### About this task
When the line containing "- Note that" appears in the data below, begin copying there and stop only after the line containing "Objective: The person".

------ Supplied material ------

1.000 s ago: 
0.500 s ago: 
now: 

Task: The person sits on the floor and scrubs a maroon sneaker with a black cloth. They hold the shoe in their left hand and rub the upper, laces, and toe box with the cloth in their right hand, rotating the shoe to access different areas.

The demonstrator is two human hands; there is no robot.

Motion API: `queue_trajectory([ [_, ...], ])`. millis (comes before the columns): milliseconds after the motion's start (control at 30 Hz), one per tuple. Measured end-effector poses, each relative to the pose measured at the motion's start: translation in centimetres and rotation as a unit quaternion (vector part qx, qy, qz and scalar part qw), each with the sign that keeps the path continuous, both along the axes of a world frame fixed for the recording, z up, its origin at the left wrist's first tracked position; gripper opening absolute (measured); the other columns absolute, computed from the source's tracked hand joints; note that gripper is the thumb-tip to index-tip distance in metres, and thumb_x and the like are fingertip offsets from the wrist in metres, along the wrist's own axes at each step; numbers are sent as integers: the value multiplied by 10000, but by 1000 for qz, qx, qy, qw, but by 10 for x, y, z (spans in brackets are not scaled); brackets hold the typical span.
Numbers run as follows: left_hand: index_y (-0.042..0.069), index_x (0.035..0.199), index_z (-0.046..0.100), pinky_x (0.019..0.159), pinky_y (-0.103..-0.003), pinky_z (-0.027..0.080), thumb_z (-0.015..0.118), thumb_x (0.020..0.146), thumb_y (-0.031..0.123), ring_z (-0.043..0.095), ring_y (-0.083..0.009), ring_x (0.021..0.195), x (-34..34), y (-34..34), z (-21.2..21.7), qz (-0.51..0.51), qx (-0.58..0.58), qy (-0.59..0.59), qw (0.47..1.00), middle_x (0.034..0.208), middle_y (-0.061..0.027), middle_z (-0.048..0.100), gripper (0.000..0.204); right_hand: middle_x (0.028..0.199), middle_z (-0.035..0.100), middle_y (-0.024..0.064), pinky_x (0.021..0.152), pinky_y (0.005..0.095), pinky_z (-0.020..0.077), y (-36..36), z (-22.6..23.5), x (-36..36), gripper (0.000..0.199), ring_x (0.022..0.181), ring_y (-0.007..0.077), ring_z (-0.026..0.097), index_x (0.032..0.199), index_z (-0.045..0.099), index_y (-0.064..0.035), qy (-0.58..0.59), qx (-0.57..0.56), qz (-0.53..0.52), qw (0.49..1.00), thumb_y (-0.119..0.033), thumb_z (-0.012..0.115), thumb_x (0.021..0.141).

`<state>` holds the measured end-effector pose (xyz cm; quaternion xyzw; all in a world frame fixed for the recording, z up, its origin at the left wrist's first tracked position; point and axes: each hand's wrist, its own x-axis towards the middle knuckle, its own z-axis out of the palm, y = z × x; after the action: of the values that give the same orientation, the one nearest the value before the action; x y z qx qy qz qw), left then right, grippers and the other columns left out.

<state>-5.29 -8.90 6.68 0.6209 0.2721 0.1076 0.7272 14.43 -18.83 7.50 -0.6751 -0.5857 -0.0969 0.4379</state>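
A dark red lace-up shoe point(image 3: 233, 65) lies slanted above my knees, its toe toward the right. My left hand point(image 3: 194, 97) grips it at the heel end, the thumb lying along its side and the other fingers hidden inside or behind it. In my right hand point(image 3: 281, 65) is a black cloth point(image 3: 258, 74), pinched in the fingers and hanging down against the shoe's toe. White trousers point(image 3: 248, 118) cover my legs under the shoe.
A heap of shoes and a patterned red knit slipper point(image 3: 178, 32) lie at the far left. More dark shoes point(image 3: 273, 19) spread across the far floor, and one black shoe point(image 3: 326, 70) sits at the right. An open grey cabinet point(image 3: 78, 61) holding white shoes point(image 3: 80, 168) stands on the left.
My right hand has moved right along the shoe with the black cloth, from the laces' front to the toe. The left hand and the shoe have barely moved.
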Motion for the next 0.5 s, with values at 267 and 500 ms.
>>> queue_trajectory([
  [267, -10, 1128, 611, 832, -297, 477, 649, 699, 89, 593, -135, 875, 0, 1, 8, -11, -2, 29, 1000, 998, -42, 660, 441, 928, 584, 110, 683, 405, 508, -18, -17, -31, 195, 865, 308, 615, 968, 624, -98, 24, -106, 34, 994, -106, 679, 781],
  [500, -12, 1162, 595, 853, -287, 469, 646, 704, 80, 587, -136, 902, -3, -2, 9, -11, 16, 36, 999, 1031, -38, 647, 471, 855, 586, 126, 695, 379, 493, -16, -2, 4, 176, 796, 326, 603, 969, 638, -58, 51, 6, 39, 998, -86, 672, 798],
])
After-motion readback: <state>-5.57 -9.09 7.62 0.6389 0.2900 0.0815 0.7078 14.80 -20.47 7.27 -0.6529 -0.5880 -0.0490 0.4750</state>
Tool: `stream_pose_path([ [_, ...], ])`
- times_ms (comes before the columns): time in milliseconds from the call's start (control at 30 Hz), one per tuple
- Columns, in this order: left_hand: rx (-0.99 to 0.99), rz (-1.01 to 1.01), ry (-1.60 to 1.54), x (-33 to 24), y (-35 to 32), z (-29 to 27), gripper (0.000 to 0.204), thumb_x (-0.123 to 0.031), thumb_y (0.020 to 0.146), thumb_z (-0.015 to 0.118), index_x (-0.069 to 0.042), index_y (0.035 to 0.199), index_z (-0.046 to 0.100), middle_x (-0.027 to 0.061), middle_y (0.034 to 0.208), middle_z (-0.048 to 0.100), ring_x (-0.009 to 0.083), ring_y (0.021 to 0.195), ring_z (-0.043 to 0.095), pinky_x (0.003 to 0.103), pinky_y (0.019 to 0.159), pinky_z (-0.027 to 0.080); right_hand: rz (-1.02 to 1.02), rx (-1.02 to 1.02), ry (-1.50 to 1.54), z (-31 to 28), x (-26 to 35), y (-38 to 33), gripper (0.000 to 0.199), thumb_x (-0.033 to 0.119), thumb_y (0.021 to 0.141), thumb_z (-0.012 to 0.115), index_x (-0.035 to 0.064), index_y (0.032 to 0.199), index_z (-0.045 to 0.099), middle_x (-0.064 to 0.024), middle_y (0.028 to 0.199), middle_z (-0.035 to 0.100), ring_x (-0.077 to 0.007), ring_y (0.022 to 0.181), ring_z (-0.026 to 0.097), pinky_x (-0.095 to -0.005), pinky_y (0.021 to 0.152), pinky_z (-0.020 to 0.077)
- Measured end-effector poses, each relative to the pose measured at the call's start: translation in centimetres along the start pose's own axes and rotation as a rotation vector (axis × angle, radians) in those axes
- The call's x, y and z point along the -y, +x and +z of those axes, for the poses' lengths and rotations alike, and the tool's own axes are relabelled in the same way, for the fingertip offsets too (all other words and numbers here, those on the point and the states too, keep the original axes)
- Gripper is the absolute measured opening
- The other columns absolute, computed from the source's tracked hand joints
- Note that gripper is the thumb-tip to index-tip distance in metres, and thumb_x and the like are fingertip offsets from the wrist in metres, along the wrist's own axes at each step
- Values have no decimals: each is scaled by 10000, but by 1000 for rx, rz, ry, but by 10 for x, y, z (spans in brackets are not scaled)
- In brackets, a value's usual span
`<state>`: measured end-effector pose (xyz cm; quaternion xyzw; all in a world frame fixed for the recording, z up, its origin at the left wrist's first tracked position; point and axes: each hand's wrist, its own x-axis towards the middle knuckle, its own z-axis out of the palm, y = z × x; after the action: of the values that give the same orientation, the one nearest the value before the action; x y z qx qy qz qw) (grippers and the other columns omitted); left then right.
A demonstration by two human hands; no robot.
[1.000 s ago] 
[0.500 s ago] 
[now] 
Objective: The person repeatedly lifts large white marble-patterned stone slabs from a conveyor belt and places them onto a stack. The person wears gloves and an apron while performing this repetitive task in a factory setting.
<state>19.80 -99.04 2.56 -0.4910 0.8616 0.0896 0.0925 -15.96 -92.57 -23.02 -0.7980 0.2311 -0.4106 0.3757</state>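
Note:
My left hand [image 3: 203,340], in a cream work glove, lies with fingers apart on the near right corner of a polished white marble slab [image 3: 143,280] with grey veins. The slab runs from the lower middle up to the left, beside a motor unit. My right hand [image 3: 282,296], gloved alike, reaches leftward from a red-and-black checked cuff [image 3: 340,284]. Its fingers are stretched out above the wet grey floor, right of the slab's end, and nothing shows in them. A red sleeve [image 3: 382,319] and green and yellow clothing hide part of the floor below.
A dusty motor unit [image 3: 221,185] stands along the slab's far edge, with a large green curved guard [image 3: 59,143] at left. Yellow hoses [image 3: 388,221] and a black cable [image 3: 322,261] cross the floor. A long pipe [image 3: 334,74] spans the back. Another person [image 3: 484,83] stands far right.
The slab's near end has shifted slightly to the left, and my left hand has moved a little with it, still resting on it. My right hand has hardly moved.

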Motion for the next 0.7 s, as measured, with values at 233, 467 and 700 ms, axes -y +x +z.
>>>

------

### Output for this exercise
- Note that gripper is the thumb-tip to index-tip distance in metres, and thumb_x and the like are fingertip offsets from the wrist in metres, along the wrist's own axes at each step
- Values have no decimals: each is scaled by 10000, but by 1000 for rx, rz, ry, but by 10 for x, y, z (spans in brackets are not scaled)
- In brackets, a value's usual span
`<state>`: measured end-effector pose (xyz cm; quaternion xyzw; all in a world frame fixed for the recording, z up, its origin at the left wrist's first tracked position; point and axes: each hand's wrist, its own x-axis towards the middle knuckle, its own z-axis out of the palm, y = z × x; after the action: of the values that give the same orientation, the one nearest the value before the action; x y z qx qy qz qw) (grippers and the other columns omitted); left then right.
A demonstration by two human hands; no robot.
[1.000 s ago] 
[0.500 s ago] 
[now] 
Objective: The person repeatedly lifts large white marble-patterned stone slabs from a conveyor belt and places them onto a stack. The person wears gloves and an apron while performing this repetitive task in a factory setting.

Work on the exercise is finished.